- Relator(a)
- Ministra Laurita Vaz
- Órgão julgador
- Sexta Turma
- Data do julgamento
- 05/04/2022
- Data de publicação
- 08/04/2022
STJ – Acórdão, Rel. Ministra Laurita Vaz, Sexta Turma, j. 05/04/2022, p. 08/04/2022
AGRAVO REGIMENTAL NO AGRAVO REGIMENTAL EM HABEAS CORPUS. PENAL E PROCESSUAL PENAL. ROUBO. ACRÉSCIMO DE FUNDAMENTAÇÃO PELO TRIBUNAL ESTADUAL. REFORMATIO IN PEJUS. INOVAÇÃO RECURSAL. MÚLTIPLAS CONDENAÇÕES TRANSITADAS EM JULGADO. UTILIZAÇÃO NA PRIMEIRA E NA SEGUNDA FASE DA DOSIMETRIA. MAUS ANTECEDENTES. REINCIDÊNCIA. POSSIBILIDADE. CONDENAÇÕES DISTINTAS. AUSÊNCIA DE BIS IN IDEM. MULTIREINCIDÊNCIA. COMPENSAÇÃO PARCIAL COM A ATENUANTE DA CONFISSÃO. AUMENTO EM RAZÃO DE CONDENAÇÕES SOBRESSALENTES. POSSIBILIDADE. AGRAVO REGIMENTAL DESPROVIDO. 1. A alegação de que o Tribunal a quo teria incorrido em reformatio in pejus ao, supostamente, agregar fundamentos à sentença para rejeitar a compensação integral entre a reincidência e a confissão não é passível de conhecimento, por se tratar de inovação recursal. Ademais, "na apreciação de recurso de apelação exclusivo da defesa, a Corte estadual não está impedida de manter a sentença recorrida com base em fundamentação distinta da utilizada em primeira instância, desde que respeitados a imputação apresentada pelo titular da ação penal, a extensão cognitiva da sentença combatida e os limites de pena impostos na origem" (AgRg no HC 562.074/MS, Rel. Ministro ANTONIO SALDANHA PALHEIRO, SEXTA TURMA, julgado em 07/12/2021, DJe 13/12/2021). 2. Impossibilidade de, no caso em exame, proceder-se à compensação integral entre a reincidência e a confissão espontânea, tendo em vista que o Agravante possui inúmeras condenações definitivas, o que, nos termos da jurisprudência desta Corte Superior de Justiça, permite a preponderância da circunstância agravante.

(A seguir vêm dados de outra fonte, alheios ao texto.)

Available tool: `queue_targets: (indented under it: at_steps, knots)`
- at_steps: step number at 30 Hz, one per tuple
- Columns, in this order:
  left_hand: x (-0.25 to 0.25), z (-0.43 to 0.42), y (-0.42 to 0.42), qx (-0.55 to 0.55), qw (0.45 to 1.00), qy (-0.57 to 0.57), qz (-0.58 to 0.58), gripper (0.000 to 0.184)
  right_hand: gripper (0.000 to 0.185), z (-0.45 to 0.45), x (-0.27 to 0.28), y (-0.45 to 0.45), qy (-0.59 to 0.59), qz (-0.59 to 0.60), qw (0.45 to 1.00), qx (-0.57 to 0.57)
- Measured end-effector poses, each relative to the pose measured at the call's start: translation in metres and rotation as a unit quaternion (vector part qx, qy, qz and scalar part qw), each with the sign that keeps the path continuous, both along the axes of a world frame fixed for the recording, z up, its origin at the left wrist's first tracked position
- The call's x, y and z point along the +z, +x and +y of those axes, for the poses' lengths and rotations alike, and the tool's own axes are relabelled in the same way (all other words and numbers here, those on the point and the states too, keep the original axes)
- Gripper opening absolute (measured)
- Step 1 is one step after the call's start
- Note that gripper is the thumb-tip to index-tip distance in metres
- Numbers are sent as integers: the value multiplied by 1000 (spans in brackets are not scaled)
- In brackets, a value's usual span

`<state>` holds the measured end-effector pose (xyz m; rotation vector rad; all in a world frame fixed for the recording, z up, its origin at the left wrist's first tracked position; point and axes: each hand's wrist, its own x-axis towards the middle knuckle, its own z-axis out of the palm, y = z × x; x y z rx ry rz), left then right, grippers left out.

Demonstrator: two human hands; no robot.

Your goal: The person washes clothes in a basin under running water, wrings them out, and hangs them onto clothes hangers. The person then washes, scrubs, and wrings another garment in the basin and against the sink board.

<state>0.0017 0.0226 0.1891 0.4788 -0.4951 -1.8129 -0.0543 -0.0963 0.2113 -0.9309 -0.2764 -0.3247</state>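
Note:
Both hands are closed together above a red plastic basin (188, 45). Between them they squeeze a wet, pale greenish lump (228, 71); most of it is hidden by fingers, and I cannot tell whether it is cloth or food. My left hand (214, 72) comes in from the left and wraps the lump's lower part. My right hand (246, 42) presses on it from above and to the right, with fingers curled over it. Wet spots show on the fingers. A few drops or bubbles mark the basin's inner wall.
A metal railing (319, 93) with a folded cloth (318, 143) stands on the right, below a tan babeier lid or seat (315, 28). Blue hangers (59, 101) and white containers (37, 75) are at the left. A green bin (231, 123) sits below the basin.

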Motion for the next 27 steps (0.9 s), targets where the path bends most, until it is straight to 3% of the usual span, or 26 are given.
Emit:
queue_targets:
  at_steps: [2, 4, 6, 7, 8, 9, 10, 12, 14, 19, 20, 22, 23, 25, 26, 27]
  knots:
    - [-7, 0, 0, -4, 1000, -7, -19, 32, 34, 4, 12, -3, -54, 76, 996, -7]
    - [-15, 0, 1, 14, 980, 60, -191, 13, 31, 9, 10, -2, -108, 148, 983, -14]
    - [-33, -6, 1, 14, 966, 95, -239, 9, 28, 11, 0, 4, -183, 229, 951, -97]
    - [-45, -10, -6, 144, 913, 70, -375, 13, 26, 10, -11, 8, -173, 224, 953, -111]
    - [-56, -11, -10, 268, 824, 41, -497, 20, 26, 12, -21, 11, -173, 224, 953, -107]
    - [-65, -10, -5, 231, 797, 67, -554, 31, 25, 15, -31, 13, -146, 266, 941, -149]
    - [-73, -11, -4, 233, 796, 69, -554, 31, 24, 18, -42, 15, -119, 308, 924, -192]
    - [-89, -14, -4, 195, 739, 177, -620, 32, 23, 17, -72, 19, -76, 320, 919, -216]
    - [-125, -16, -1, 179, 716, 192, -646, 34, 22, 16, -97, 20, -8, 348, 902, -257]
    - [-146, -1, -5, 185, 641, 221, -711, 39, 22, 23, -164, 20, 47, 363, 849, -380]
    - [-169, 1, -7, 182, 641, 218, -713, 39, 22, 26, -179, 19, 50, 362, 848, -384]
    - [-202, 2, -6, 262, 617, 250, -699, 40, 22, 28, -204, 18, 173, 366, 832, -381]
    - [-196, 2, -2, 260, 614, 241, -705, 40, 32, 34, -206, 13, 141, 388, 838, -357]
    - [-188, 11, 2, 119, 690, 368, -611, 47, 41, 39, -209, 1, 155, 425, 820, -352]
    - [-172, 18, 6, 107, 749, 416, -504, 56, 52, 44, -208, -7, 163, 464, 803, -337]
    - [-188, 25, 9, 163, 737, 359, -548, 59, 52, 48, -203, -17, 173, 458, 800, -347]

Tratando-se de réu que ostenta múltiplas condenações transitadas em julgado, não há nenhuma ilegalidade em considerar-se algumas para fins de maus antecedentes e outras a título de reincidência. 3. Agravo regimental desprovido. (AgRg no AgRg no HC n. 618.899/SC, relatora Ministra Laurita Vaz, Sexta Turma, julgado em 5/4/2022, DJe de 8/4/2022.)